PROMPT —
Where a picture appears, leave it out, and transcribe all the lines below exactly.

(Stored data entries)
* * *

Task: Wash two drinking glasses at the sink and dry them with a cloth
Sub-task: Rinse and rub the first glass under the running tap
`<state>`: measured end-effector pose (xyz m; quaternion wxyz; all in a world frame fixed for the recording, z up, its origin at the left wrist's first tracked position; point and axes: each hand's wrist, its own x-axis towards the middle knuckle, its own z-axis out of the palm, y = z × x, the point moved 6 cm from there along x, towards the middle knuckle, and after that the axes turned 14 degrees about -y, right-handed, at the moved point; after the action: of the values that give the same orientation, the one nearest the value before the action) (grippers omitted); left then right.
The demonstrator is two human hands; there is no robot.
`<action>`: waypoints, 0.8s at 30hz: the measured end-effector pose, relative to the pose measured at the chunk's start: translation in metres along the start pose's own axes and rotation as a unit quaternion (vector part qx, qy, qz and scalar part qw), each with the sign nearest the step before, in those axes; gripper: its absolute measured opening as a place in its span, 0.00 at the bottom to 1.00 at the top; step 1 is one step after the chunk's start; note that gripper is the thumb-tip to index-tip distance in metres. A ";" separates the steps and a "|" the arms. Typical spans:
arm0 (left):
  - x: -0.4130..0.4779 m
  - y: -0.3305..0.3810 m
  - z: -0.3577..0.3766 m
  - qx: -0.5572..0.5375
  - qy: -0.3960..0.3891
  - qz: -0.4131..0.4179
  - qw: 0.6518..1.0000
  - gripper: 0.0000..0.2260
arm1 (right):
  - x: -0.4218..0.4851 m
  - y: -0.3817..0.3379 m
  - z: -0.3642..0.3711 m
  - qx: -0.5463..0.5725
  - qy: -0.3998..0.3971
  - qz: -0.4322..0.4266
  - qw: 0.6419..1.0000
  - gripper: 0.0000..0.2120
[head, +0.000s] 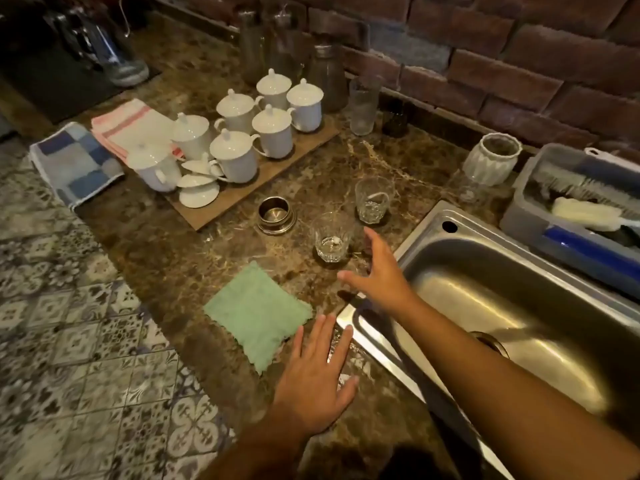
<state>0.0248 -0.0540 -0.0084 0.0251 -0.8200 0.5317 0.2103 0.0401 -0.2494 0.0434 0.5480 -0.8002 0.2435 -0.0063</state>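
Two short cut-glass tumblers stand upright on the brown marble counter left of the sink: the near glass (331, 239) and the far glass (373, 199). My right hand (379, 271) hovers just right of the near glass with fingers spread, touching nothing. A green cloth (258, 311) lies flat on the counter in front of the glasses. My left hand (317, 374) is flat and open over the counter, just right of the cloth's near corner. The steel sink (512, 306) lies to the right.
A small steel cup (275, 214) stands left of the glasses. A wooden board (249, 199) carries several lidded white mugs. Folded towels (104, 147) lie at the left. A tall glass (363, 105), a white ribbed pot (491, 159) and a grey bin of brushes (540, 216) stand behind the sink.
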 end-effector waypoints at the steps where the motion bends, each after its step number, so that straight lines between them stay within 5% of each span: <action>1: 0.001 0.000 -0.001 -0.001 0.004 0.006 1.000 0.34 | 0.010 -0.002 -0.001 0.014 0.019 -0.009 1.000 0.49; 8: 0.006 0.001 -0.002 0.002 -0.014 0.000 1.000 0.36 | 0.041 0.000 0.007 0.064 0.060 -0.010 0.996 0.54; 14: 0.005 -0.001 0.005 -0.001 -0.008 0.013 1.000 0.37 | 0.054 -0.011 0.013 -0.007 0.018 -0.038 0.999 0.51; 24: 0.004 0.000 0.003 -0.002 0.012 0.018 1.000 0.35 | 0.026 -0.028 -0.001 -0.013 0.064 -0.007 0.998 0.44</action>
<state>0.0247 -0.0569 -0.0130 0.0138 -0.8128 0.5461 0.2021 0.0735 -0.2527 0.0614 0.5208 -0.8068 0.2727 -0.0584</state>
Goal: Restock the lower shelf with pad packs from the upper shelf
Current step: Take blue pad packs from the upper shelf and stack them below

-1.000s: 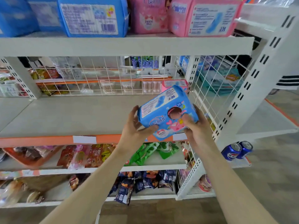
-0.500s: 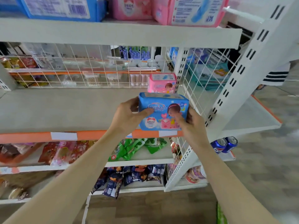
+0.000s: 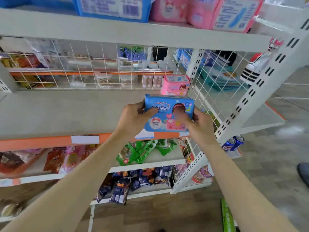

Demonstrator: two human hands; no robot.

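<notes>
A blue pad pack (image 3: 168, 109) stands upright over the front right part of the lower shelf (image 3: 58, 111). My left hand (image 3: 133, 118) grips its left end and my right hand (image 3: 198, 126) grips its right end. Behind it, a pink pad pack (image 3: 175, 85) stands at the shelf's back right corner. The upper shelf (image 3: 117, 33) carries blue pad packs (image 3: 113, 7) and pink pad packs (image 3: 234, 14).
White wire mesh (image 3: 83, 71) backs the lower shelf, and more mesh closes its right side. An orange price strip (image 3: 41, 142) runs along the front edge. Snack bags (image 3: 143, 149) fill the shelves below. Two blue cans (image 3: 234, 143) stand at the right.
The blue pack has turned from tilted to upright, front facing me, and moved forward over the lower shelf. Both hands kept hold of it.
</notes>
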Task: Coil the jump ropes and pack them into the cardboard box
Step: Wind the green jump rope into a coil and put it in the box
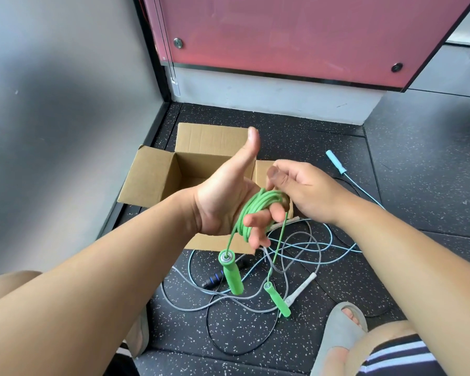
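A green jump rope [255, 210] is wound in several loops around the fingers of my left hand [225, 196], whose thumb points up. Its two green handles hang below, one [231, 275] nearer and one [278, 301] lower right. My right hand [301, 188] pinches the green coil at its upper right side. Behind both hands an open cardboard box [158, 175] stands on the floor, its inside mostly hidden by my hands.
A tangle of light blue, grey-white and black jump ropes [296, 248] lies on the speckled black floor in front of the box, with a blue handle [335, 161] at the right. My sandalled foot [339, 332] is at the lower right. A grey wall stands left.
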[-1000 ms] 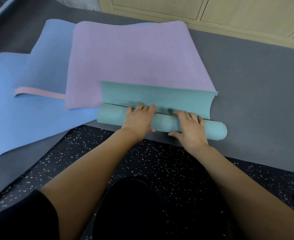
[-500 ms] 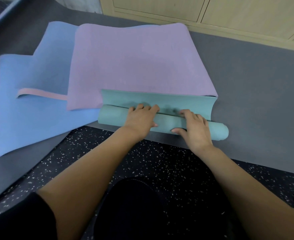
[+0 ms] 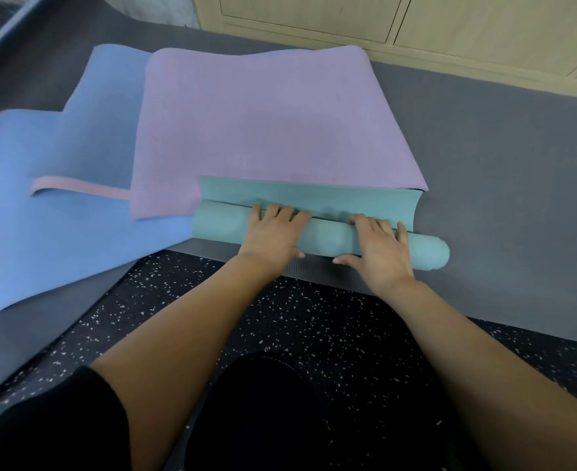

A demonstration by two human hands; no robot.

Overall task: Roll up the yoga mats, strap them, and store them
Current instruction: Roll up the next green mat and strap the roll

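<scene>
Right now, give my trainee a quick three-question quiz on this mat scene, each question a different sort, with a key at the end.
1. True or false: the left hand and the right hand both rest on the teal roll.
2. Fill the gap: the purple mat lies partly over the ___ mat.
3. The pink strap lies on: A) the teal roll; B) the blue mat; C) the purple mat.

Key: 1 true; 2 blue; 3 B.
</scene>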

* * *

ANSWER —
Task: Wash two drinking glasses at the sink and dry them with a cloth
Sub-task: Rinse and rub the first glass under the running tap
`<state>`: measured end-effector pose (xyz m; quaternion wxyz; all in a world frame fixed for the recording, z up, its origin at the left wrist's first tracked position; point and axes: each hand's wrist, its own x-axis towards the middle knuckle, its own z-axis out of the palm, y = z × x, the point moved 6 cm from there along x, towards the middle knuckle, and after that the axes turned 14 degrees about -y, right-handed, at the moved point; after the action: of the values that give the same orientation, the one nearest the value before the action) (grippers omitted); left then right.
The demonstrator is two human hands; there is no robot.
`<action>`: waypoints, 0.8s at 30hz: the measured end-effector pose, relative to the pose measured at the chunk's start: translation in metres along the start pose's own axes and rotation as a unit quaternion (vector part qx, qy, qz and scalar part qw), each with the sign nearest the step before, in those axes; gripper: its absolute measured opening as a place in its span, 0.00 at the bottom to 1.00 at the top; step 1 is one step after the chunk's start; note that gripper is the thumb-tip to index-tip distance in metres. A ";" separates the steps and a "|" the arms. Typical spans:
arm0 (left):
  - x: -0.4130..0.4779 m
  - y: -0.3305..0.3810 m
  - z: -0.3577..0.3766 m
  - qx: -0.5572..0.5375
  - qy: -0.3960..0.3891
  - qz: -0.4131..0.4179
  - qw: 0.6518..1.0000
  - gripper: 0.0000..0.2260
arm1 (right):
  - x: -0.4218..0.4851 m
  - y: -0.3817..0.3379 m
  - z: -0.3642..0.3711 m
  - qx: -0.5463..0.5725
  - qy: -0.3998..0.3971
  - qz: -0.4322..0.4266
  - qw: 0.6419..1.0000
  - gripper: 0.0000..0.2120
[head, +0.000s] 
<state>0.0248 -0.0540 -0.0084 0.0251 -0.8200 0.5317 0.2103 0.0401 -0.2494 0.0434 0.5480 -0.8002 0.2435 -0.0063</state>
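Two short cut-glass tumblers stand upright on the brown marble counter left of the sink: the near glass (331, 239) and the far glass (373, 199). My right hand (379, 271) hovers just right of the near glass with fingers spread, touching nothing. A green cloth (258, 311) lies flat on the counter in front of the glasses. My left hand (317, 374) is flat and open over the counter, just right of the cloth's near corner. The steel sink (512, 306) lies to the right.
A small steel cup (275, 214) stands left of the glasses. A wooden board (249, 199) carries several lidded white mugs. Folded towels (104, 147) lie at the left. A tall glass (363, 105), a white ribbed pot (491, 159) and a grey bin of brushes (540, 216) stand behind the sink.
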 end-effector waypoints at the steps where the motion bends, each after its step number, so that straight lines between them stay within 5% of each span: <action>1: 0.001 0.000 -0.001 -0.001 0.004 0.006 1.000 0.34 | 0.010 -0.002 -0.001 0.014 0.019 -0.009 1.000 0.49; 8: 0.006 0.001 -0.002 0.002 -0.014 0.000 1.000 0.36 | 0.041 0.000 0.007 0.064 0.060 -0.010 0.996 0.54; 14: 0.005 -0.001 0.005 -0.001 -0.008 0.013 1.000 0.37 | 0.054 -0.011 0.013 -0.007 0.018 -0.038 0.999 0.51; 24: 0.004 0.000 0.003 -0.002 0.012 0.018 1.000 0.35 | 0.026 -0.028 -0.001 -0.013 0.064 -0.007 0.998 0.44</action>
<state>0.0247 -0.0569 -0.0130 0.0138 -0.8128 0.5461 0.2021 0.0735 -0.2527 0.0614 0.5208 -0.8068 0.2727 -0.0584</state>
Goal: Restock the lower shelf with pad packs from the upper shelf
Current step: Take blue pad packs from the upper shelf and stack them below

-1.000s: 
-0.500s: 
+0.000s: 

Demonstrator: two human hands; no robot.

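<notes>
A blue pad pack (image 3: 168, 109) stands upright over the front right part of the lower shelf (image 3: 58, 111). My left hand (image 3: 133, 118) grips its left end and my right hand (image 3: 198, 126) grips its right end. Behind it, a pink pad pack (image 3: 175, 85) stands at the shelf's back right corner. The upper shelf (image 3: 117, 33) carries blue pad packs (image 3: 113, 7) and pink pad packs (image 3: 234, 14).
White wire mesh (image 3: 83, 71) backs the lower shelf, and more mesh closes its right side. An orange price strip (image 3: 41, 142) runs along the front edge. Snack bags (image 3: 143, 149) fill the shelves below. Two blue cans (image 3: 234, 143) stand at the right.
The blue pack has turned from tilted to upright, front facing me, and moved forward over the lower shelf. Both hands kept hold of it.
</notes>
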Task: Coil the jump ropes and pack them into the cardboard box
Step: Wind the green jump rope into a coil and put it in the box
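A green jump rope [255, 210] is wound in several loops around the fingers of my left hand [225, 196], whose thumb points up. Its two green handles hang below, one [231, 275] nearer and one [278, 301] lower right. My right hand [301, 188] pinches the green coil at its upper right side. Behind both hands an open cardboard box [158, 175] stands on the floor, its inside mostly hidden by my hands.
A tangle of light blue, grey-white and black jump ropes [296, 248] lies on the speckled black floor in front of the box, with a blue handle [335, 161] at the right. My sandalled foot [339, 332] is at the lower right. A grey wall stands left.
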[-1000 ms] 
[-500 ms] 
[+0 ms] 

A demonstration by two human hands; no robot.

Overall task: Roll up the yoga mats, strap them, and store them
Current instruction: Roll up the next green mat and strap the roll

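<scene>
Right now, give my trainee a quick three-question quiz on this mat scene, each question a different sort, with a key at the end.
1. True or false: the left hand and the right hand both rest on the teal roll.
2. Fill the gap: the purple mat lies partly over the ___ mat.
3. The pink strap lies on: A) the teal roll; B) the blue mat; C) the purple mat.

Key: 1 true; 2 blue; 3 B.
</scene>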

Work on this exercise has concluded.